New order?: After making TV pilots uncool, streaming giant Netflix is experimenting with the model with the comedy series Little Sky.
Slow go: The World Bank and Asian Development Bank have cut India’s growth projections for FY24. While the former now expects it to grow at 6.3% as opposed to the 6.6% forecast in December 2022, the latter pegs it at 6.4%, down from 7.2%.
Not happening: Vedanta Group’s plan to sell its international zinc business to Indian group company Hindustan Zinc Ltd is on the verge of collapsing.
War chest: Private equity major KKR has closed a new $8 billion fund for Europe, its largest ever for the region. This tops up the $6.6 billion fund it raised in 2019.
The end: Credit Suisse held its last annual general meeting, with chairman Alex Lehmann apologising to angry shareholders over its recent fate—a forced merger with rival Swiss bank UBS.
Add to cart: French beauty giant L’oreal has acquired Australian luxury cosmetics brand Aesop for $2.5 billion. Aesop was owned by Brazilian beauty and cosmetics company Natura & Co. US beauty major Revlon is also exiting bankruptcy.
Orange-d: Former US president Donald Trump has been arrested for allegedly paying hush money to a porn star. Trump pleaded not guilty to 34 felony counts.
THE DAILY DIGIT
Or $4.1 billion. The total worth of the properties/assets attached by India’s Directorate of Enforcement in corporate fraud cases in the last five years under the Prevention of Money Laundering Act. (LiveMint)
Out: Two things: the English Breakfast Society exists (?), and it has declared a war against hash browns. The group is on a mission to hack the treat from the traditional English breakfast, calling it a “lazy American replacement.” It is instead gunning for the British classic bubble and squeak, a dish made from leftover potatoes and cabbage. According to the society's website, an English breakfast should include sausage, bacon, fried egg, grilled tomato, mushrooms, baked beans, black pudding and toast. This tew much. If anything, baked beans belong in the bin.
Total siyapa: French minister Marlene Schiappa has earned the ire of her colleagues for posing on the cover of Playboy, accompanied by a 12-page interview on gender equality and LGBTQ+ rights. This comes as the country is facing nationwide protests over its controversial pension reforms. The criticism that Schiappa has received despite the ongoing crisis tells you all about her party’s priorities.

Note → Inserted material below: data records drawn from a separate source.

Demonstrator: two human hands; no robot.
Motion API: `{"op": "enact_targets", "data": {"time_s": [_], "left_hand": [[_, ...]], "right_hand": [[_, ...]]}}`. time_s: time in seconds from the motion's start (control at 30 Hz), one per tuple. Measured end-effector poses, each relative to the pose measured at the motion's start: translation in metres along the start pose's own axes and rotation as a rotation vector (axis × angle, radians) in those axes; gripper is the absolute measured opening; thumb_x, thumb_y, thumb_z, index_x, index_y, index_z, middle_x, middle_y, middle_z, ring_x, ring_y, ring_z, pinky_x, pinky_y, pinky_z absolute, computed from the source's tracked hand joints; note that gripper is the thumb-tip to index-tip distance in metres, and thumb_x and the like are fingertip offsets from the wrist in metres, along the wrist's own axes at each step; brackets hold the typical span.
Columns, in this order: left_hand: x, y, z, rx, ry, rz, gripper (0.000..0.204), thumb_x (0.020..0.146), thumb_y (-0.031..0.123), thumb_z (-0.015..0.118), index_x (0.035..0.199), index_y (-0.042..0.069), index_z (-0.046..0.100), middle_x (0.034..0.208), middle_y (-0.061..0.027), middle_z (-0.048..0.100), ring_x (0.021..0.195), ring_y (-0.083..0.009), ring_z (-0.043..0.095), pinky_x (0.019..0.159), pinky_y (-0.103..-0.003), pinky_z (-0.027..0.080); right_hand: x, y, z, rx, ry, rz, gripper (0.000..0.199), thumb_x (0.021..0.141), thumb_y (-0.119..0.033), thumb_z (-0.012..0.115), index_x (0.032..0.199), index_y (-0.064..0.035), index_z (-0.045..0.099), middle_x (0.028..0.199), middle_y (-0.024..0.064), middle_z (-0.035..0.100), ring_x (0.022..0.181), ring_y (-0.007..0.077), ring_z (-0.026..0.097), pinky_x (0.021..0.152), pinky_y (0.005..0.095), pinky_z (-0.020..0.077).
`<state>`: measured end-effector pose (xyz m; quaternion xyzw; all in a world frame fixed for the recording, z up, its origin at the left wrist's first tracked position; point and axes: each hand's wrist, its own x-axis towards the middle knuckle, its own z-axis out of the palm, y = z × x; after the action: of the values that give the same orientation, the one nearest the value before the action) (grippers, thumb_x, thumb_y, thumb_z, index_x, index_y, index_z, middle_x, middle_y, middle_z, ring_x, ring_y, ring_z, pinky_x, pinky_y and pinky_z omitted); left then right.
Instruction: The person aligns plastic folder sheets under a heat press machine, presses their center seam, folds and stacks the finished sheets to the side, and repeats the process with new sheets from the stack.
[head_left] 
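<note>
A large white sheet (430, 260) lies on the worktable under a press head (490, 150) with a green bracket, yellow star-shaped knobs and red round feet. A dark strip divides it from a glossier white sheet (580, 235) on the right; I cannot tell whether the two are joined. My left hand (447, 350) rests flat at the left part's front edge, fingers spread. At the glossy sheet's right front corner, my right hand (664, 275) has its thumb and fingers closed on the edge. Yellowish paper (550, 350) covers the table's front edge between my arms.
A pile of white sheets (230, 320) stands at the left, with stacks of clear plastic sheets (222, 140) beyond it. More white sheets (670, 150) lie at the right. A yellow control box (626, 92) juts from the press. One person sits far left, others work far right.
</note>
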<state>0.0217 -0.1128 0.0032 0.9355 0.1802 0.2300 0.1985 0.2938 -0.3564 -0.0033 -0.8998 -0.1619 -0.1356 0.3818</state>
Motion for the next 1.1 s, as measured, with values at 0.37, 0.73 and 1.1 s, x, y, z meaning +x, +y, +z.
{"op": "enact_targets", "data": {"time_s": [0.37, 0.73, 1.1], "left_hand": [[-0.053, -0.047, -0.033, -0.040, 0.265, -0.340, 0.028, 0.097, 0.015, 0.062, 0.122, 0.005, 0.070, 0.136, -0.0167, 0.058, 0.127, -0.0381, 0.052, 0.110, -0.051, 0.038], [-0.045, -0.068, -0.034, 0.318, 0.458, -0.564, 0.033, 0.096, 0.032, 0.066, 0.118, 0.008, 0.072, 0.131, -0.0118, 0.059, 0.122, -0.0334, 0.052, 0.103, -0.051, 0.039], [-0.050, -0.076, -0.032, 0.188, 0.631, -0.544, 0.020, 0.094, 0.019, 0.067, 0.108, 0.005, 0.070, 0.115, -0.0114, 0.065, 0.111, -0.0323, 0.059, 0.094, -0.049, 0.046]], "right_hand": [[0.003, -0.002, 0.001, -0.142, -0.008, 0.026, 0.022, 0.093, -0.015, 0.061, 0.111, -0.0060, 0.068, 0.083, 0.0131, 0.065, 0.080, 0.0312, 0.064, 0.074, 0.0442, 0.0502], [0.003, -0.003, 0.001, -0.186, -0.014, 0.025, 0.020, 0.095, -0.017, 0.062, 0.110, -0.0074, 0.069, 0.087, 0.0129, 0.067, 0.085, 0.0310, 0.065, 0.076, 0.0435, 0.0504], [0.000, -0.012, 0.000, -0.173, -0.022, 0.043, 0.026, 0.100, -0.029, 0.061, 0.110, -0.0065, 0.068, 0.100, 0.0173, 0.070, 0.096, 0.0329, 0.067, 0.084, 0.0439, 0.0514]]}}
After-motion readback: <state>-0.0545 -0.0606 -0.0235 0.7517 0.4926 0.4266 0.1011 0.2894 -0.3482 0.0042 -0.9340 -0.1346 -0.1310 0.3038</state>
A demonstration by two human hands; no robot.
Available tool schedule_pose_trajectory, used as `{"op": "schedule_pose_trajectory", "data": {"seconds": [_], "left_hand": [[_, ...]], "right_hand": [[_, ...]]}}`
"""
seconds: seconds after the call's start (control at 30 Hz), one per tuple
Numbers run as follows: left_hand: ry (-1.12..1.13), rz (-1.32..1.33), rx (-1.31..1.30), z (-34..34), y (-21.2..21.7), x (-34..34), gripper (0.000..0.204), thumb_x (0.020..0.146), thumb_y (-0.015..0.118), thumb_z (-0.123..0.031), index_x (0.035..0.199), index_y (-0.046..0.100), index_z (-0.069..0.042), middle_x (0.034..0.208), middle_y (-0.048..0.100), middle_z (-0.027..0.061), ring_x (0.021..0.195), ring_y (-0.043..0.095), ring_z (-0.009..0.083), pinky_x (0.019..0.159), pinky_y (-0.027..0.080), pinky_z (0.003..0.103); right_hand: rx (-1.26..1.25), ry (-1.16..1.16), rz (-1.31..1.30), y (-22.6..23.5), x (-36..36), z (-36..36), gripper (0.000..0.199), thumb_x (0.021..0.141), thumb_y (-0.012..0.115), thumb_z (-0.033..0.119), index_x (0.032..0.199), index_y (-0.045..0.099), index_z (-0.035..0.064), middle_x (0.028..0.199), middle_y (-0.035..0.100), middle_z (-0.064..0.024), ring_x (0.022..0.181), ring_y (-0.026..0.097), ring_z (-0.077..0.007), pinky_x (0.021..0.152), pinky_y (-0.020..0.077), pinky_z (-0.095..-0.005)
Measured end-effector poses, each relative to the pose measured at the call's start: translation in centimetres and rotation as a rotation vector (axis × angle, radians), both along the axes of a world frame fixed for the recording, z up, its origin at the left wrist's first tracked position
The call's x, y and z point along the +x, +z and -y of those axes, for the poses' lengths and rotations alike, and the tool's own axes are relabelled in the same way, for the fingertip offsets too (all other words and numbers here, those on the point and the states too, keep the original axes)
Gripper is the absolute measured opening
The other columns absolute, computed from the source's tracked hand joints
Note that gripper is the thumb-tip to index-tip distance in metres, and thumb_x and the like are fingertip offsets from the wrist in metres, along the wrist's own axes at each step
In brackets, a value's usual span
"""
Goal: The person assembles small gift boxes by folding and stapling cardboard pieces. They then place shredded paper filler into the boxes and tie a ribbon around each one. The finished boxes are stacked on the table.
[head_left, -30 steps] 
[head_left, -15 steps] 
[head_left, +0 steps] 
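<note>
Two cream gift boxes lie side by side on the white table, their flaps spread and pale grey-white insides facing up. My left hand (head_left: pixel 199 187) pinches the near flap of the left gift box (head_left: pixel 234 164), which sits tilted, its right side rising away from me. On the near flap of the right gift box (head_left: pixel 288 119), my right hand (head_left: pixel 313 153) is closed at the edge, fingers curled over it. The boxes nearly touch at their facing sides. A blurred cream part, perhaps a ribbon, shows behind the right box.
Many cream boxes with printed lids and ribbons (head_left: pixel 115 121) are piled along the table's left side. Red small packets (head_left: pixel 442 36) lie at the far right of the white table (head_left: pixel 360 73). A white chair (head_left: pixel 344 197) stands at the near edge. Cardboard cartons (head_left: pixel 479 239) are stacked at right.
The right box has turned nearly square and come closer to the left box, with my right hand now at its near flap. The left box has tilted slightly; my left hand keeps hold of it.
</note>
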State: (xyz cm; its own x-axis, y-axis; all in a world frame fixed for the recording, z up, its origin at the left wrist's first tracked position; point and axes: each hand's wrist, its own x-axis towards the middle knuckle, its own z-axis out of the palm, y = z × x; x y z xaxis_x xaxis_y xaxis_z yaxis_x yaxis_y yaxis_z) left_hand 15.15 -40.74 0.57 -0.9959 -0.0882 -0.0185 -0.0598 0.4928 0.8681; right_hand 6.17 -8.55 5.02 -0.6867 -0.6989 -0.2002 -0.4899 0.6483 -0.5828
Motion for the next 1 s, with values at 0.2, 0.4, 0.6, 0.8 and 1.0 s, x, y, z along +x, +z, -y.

Good intentions: ..well, that’s debatable. It's 2023, and photo albums have given way to digital footprints. Talk about being extra. Far-sighted parents today are snapping up email addresses, domain names, and social media handles across platforms to curate the perfect online personality for their babies. Well, curating multiple accounts since birth sounds like a punishment here. Somebody needs to remind these millennial parents that it's like getting them an Orkut account (you remember?) in the next two decades.